Bien qu’appartenant à la communauté catholique du Sénégal, le président-poète, Léopold Sédar Senghor, a su établir en 1967, de profondes relations d’amitié doublées d’un soutien indéfectible avec le Khalife général des Mourides, El Hadji Serigne Falilou Mbacké, également le deuxième calife du fondateur du mouridisme. Comme il avait assuré dès les grandes élections législatives de 1951 le soutien de Khalifa Ababacar Sy, calife général des Tidjanes, contre son adversaire Lamine Guèye. Le Père Joseph Roger De Benoist raconte dans un de ses livres que “une amitié sans faille”né entre eux, en 1945, « s’est matérialisée, d’une part, par un soutien continu et sans réserve, de l’autre par une politique d’aide et d’assistance de la part du Président Senghor adressée au Khalife Général des Mourides et à l’ensemble de la communauté mouride. Le gouvernement avait encore besoin d’intermédiaires. Les marabouts conservent leur position comme à l’époque du colonialisme et servent la plupart du temps de relais à l’action de l’Etat.

Abdou Diouf, sous le sceau de la neutralité

Les relations entre l’ancien président de la République, Abdou Diouf, et le calife général des Mourides, Serigne Abdoul Ahat Mbacké, en seront encore une illustration. Le deuxième président du Sénégal maintiendra cependant une certaine équidistance avec cette confrérie. Dans une interview accordée à RFI, l’ancien président Abdou Diouf a démontré le soutien de ce guide religieux qu’il considère comme un ” père “. Abdou Diouf, en 1988, fut le premier président à avoir bénéficié d’une instruction de vote religieux, un retentissant « ndigël » de la part du calife général des Mourides.
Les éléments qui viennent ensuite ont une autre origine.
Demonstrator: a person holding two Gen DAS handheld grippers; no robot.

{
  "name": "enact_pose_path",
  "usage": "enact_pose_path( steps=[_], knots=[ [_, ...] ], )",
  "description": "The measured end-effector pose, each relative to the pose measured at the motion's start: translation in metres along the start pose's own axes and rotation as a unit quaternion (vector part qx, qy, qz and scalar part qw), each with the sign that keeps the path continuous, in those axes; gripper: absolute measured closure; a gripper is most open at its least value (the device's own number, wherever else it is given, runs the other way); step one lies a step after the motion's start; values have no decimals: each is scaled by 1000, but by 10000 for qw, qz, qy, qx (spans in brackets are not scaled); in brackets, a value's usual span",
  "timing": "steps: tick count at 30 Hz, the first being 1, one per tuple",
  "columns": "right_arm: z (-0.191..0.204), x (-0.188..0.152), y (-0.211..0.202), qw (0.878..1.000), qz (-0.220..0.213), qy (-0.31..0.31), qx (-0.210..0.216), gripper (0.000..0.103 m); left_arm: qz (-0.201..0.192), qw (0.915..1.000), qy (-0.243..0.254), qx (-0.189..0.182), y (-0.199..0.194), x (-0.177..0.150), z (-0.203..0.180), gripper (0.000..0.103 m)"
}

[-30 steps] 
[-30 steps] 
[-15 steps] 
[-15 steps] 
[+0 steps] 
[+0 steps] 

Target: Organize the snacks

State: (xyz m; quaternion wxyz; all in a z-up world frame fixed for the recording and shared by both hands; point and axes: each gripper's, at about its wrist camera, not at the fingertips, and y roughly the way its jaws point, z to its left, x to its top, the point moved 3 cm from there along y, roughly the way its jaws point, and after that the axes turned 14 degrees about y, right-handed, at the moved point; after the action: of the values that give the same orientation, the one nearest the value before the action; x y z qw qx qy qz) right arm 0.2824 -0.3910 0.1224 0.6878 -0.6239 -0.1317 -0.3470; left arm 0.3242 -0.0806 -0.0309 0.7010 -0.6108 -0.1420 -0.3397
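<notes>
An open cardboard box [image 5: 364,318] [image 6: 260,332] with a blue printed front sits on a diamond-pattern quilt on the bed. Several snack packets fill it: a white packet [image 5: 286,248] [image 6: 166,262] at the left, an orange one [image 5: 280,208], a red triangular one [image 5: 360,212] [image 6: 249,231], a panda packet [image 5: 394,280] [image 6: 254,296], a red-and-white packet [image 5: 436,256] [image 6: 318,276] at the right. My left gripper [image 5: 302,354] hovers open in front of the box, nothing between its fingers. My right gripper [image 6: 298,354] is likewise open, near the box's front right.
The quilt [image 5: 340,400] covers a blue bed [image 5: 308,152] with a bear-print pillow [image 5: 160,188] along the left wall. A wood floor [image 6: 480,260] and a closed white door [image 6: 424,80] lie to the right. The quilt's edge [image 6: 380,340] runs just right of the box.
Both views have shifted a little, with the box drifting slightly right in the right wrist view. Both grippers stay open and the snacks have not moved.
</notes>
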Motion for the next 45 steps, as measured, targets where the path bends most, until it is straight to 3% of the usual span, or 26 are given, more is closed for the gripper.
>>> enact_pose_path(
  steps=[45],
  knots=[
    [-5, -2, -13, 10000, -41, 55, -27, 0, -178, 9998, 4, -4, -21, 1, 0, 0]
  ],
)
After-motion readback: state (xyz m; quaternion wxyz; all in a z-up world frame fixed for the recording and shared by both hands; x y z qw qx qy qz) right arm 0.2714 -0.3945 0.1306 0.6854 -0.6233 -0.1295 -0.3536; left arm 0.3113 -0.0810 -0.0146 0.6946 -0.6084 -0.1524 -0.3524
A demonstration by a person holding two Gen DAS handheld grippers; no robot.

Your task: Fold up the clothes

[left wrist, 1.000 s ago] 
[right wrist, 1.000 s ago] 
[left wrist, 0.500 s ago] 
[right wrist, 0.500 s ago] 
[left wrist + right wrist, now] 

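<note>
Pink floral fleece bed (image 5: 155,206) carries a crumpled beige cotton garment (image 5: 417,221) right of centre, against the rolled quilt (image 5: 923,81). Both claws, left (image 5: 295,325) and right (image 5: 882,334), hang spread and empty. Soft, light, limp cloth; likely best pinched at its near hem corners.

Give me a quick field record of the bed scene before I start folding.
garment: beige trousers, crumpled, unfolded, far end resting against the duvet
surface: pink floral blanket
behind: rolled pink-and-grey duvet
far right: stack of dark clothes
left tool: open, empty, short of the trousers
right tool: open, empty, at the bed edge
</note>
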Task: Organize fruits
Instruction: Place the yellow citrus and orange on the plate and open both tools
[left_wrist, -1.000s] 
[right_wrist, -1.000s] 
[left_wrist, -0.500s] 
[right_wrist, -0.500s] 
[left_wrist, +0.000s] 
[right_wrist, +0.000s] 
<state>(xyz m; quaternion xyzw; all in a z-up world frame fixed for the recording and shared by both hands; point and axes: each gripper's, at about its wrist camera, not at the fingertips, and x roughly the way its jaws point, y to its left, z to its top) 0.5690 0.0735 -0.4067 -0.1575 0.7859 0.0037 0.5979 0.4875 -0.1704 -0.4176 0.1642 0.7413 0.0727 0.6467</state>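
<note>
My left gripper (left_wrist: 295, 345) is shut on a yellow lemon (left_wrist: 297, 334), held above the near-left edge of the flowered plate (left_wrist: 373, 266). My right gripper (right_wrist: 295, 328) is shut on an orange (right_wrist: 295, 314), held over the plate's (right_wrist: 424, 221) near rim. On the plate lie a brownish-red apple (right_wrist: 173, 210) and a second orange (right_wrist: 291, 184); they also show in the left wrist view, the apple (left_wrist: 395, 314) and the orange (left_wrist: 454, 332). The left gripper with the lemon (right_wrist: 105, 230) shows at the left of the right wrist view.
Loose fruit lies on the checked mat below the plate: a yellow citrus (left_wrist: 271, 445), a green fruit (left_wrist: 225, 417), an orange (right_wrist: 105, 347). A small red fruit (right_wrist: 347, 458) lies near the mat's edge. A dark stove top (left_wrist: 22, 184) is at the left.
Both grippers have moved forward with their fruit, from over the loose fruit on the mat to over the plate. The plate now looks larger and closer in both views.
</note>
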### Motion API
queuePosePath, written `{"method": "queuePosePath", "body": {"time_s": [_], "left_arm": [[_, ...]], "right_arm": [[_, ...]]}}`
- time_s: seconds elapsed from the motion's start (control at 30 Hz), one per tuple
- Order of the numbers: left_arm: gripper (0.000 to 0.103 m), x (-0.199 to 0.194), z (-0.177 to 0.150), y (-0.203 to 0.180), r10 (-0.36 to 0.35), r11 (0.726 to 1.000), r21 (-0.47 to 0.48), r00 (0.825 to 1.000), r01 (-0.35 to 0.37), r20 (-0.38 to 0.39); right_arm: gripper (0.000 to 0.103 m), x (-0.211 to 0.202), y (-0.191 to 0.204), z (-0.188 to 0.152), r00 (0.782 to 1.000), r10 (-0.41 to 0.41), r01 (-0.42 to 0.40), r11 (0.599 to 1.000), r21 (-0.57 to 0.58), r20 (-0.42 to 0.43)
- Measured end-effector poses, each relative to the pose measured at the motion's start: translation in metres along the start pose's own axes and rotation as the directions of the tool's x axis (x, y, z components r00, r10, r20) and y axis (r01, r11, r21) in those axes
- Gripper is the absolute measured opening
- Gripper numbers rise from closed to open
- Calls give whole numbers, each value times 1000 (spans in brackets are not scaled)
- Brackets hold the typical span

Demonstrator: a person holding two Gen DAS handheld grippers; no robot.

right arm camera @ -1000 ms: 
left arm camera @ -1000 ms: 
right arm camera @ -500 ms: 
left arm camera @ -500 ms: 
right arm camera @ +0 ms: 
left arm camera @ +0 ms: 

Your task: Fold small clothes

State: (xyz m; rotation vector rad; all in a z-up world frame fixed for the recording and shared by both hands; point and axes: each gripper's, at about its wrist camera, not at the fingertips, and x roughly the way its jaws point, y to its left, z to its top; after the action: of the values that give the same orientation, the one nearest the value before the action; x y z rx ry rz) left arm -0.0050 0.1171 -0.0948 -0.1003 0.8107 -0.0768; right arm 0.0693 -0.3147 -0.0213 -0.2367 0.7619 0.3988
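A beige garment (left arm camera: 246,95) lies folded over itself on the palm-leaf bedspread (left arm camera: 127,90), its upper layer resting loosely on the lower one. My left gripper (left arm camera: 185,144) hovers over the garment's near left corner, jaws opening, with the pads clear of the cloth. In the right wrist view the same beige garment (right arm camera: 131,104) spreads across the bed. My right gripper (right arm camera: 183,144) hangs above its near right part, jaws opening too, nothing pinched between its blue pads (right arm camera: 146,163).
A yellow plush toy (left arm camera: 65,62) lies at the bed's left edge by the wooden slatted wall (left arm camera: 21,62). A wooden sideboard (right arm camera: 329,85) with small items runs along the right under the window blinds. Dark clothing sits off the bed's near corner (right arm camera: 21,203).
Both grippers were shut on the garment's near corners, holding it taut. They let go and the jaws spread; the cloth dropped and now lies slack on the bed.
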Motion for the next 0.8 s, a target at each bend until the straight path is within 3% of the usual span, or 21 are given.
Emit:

Abdoulaye Wade, président talibé

Me Abdoulaye Wade, troisième président du Sénégal, s’est particulièrement illustré dans ses relations avec les confréries religieuses du Sénégal. Contrairement à ses prédécesseurs qui affichaient une certaine neutralité à l’égard des confréries religieuses, le troisième chef de l’Etat du Sénégal n’avait pas lui n’a pas perdu de temps pour donner une autre tournure à cette tradition. Sa relation avec le cinquième calife général des Mourides, Serigne Saliou Mbacké, en est un parfait exemple. Lors de ses premières visites dans la cité religieuse de Touba, toute la République s’y rendait. Lors de son Khalifat, Serigne Saliou Mbacké a pourtant affiché sa neutralité dans le jeu politique. C’est sous son Khalifat que furent lancés les grands travaux de modernisation de la cité religieuse.

Macky Sall relance l’entente parfaite

Le Président de la République sortant, Macky Sall, ne dérogera pas à cette tradition, malgré un signal fort qu’il a lancé durant l’entre-deux tours de l’élection présidentielle de 2012 consistant à restreindre la place des religieux et à les traiter comme n’importe quel citoyen. , autrefois président de la République. « Les religieux n’auront aucun statut particulier », avait-il suggéré. Cette partie de phrase a résonné dans l’espace public et a même suscité la colère de nombreux religieux. Le président Macky Sall sera cependant contraint de clarifier à nouveau sa pensée. Ses années de gouvernance seront marquées par des relations bien plus que bien huilées. A travers de nombreuses visites, le Président Sall démontrera à suffisance sa parfaite entente, pour ne pas dire collusion, avec les Khalifes généraux de tous les grands centres religieux de Touba, Tivaouane, Cambérène, Kaolack, Ndiassane, Medina Gounass, etc. Cet accord se concrétisera par l’ambitieux programme de rénovation des villes religieuses mis en œuvre durant son magistère.